Please write out exactly the lines of the data below from the line holding "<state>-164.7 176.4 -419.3" through the line holding "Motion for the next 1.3", and leave out the rest.

-=-=-=-=-

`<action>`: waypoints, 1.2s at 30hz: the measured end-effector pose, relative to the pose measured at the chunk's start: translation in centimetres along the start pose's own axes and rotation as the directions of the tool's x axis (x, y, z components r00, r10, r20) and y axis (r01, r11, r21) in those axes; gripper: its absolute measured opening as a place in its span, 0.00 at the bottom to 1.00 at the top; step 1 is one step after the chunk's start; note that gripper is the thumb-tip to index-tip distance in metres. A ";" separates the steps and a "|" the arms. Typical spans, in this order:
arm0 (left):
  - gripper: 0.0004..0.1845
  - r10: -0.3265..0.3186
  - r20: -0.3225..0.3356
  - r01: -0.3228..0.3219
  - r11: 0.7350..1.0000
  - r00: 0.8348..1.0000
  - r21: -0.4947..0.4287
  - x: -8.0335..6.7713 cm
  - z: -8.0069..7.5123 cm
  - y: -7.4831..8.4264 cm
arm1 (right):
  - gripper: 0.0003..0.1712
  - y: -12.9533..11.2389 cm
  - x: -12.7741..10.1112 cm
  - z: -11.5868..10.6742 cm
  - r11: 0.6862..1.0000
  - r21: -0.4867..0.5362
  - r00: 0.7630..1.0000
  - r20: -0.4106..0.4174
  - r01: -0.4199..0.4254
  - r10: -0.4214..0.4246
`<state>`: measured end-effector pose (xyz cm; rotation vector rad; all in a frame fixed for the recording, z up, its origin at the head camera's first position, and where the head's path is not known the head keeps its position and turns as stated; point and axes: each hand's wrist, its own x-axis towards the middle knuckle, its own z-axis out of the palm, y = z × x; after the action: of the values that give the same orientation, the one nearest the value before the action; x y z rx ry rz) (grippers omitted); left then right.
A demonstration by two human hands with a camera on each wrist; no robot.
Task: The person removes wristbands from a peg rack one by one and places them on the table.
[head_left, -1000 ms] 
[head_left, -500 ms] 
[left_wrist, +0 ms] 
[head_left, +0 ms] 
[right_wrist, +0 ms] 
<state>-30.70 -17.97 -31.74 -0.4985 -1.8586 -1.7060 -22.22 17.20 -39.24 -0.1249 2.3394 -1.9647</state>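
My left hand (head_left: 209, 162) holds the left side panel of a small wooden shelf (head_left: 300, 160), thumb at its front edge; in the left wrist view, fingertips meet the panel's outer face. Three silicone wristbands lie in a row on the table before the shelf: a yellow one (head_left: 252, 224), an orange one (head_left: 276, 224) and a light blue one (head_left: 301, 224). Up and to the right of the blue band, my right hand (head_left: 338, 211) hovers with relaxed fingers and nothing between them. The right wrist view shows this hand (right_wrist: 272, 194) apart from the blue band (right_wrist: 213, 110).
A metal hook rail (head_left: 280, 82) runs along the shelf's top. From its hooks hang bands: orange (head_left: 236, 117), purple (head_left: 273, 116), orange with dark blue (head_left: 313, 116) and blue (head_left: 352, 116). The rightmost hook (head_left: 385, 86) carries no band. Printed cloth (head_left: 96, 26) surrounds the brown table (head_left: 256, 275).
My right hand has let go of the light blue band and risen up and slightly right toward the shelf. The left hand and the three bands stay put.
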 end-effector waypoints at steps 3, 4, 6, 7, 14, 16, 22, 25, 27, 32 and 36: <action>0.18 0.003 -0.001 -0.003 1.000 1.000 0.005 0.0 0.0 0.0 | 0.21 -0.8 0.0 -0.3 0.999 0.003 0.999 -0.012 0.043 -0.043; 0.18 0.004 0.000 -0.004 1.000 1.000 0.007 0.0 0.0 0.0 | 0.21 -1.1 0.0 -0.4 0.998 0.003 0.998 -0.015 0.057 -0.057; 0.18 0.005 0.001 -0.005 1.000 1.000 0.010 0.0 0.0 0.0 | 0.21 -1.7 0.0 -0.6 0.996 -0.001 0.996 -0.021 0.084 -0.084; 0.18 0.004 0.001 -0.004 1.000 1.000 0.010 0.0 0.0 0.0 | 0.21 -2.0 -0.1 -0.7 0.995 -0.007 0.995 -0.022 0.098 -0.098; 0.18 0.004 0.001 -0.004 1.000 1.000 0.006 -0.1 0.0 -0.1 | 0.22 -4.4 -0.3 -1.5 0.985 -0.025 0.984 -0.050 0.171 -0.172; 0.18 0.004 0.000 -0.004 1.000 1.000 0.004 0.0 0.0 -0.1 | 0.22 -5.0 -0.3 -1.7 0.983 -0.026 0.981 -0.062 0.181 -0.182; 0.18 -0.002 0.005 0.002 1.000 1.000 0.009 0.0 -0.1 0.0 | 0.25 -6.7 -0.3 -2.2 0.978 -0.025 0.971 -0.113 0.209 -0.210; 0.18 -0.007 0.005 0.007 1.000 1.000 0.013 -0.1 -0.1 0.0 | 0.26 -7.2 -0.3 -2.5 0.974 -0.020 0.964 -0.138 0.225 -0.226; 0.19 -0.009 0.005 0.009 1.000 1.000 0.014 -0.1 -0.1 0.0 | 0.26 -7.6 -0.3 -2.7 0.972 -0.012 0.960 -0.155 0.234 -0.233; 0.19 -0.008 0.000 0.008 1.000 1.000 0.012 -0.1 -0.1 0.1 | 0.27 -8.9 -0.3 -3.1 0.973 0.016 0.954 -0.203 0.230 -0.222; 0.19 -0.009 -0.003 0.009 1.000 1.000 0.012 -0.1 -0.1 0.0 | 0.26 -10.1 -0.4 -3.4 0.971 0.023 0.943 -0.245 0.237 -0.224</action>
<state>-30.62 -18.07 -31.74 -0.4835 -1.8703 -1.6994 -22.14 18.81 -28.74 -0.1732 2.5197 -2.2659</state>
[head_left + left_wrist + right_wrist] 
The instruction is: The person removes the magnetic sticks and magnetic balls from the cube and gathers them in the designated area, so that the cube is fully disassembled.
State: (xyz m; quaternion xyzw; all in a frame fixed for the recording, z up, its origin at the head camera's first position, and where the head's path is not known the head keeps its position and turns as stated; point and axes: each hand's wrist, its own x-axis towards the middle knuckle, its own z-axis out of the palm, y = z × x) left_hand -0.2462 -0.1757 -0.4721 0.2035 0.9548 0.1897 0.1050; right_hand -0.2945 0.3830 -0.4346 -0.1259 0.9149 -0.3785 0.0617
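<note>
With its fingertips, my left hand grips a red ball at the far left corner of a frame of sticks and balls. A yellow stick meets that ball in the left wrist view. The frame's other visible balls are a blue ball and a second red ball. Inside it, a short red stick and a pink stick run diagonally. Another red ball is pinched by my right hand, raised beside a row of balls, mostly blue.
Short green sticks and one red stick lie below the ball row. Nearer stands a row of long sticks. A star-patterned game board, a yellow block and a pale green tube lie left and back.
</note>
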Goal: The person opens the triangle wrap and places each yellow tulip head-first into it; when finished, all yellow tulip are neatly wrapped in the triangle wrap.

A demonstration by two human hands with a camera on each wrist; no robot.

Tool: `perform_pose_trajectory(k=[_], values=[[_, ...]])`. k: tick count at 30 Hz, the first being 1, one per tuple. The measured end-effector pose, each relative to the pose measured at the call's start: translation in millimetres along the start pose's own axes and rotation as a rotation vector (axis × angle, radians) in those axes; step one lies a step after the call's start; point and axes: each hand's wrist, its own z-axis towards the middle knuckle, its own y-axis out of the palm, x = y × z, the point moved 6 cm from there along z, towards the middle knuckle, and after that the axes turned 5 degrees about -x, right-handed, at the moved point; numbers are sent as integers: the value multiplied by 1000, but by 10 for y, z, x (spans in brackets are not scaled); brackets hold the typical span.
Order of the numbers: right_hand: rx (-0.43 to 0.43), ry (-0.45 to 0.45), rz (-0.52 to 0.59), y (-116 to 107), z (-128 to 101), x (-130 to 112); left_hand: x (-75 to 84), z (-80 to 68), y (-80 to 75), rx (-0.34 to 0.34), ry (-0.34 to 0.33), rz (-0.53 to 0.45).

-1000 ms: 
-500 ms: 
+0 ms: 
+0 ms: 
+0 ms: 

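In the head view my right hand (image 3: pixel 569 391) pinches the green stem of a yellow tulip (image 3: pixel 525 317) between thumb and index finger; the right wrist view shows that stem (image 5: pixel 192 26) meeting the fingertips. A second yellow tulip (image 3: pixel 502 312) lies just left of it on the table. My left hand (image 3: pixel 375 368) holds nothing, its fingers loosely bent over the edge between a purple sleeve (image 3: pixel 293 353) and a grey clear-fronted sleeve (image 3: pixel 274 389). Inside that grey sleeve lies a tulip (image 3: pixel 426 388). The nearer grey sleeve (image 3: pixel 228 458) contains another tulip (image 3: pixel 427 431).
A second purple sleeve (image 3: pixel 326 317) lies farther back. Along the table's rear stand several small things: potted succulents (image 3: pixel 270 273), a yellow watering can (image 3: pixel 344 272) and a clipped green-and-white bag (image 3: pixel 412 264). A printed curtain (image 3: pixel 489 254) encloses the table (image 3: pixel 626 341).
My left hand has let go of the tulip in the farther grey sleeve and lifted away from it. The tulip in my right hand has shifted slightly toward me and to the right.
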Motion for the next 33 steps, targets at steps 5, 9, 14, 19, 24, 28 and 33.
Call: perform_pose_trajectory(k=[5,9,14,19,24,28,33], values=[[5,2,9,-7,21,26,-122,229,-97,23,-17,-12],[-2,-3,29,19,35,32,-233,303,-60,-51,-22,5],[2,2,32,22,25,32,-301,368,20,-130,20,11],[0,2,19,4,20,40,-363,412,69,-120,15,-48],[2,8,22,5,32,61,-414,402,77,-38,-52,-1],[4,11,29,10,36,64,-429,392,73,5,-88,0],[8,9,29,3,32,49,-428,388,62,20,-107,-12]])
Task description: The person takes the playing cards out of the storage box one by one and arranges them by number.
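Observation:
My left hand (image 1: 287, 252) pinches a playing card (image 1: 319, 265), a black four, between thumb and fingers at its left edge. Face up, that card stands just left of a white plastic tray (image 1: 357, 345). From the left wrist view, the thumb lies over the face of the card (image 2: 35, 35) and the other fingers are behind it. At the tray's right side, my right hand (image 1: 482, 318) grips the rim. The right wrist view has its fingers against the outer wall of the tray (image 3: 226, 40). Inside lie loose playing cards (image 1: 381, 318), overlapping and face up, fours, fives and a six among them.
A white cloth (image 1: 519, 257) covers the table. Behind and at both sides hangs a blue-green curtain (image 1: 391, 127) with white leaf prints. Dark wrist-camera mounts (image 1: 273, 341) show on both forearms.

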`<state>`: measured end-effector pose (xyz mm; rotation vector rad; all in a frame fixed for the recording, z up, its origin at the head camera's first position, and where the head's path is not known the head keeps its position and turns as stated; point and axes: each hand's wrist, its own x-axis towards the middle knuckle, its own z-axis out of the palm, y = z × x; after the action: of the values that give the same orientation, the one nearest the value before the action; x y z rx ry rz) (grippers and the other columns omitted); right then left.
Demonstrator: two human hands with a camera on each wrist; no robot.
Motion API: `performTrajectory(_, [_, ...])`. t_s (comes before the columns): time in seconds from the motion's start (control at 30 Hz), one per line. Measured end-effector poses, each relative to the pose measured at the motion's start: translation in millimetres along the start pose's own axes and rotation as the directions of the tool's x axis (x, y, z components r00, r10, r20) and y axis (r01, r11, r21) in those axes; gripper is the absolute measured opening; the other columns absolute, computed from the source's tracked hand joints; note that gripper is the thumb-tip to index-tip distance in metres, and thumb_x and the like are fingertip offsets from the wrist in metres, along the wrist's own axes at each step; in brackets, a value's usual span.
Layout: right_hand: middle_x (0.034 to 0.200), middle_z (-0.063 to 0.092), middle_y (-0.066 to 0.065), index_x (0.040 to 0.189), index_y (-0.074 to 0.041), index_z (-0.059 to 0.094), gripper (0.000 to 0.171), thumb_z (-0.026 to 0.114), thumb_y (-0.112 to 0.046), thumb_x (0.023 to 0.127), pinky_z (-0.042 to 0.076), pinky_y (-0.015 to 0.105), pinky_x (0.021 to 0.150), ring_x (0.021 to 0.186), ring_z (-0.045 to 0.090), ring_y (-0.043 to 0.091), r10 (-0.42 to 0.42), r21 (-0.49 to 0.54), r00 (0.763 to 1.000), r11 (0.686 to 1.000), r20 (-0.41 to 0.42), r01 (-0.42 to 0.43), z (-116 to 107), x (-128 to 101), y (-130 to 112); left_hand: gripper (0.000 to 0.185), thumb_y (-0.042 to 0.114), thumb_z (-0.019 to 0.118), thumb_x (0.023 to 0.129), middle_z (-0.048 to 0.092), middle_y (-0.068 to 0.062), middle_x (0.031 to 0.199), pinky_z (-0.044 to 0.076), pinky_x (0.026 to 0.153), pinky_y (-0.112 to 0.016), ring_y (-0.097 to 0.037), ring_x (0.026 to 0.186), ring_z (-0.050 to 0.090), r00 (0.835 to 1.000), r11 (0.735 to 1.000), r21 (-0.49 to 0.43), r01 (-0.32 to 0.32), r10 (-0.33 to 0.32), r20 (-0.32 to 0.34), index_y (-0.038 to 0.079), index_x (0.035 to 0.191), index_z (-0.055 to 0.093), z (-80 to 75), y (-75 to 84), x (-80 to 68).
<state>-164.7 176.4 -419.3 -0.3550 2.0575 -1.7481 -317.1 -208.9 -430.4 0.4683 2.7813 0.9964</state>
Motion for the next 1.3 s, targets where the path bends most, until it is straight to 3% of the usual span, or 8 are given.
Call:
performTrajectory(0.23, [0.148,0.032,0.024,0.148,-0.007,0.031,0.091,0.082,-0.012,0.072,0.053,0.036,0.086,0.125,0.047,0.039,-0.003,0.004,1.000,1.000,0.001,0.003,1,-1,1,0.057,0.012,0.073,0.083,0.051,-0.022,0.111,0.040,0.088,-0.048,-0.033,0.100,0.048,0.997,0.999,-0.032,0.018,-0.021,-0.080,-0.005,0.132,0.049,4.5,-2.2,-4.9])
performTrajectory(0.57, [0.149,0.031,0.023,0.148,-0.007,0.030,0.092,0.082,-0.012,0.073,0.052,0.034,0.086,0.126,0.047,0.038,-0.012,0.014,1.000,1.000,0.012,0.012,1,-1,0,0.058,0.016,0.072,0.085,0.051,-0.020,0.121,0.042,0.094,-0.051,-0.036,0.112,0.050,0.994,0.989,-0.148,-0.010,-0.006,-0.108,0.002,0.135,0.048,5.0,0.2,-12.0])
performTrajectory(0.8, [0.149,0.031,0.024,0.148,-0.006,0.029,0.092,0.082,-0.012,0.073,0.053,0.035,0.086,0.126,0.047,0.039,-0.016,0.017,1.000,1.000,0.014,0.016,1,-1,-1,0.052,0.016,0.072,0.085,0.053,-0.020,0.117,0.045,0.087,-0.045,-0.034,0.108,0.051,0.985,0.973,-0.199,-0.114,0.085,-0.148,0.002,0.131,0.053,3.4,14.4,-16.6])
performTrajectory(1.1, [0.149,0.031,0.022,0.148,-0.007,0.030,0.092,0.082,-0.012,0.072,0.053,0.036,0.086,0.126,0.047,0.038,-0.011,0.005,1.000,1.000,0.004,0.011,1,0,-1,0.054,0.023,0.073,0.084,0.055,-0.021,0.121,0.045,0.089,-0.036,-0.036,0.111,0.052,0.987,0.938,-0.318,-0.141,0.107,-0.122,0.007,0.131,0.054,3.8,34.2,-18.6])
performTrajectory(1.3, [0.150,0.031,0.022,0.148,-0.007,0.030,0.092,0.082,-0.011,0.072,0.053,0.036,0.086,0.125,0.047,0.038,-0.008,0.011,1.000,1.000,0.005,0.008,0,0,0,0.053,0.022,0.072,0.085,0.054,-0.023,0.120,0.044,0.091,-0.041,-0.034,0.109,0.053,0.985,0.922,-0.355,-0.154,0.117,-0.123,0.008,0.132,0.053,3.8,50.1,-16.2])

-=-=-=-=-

_Task answer:_
<state>-164.7 176.4 -419.3 -0.3550 2.0575 -1.7481 -317.1 -208.9 -430.4 0.4683 2.7813 0.9964</state>
Motion for the next 1.3 s, targets where the path bends most, until it is straight to 3% of the usual span, or 8 are given.

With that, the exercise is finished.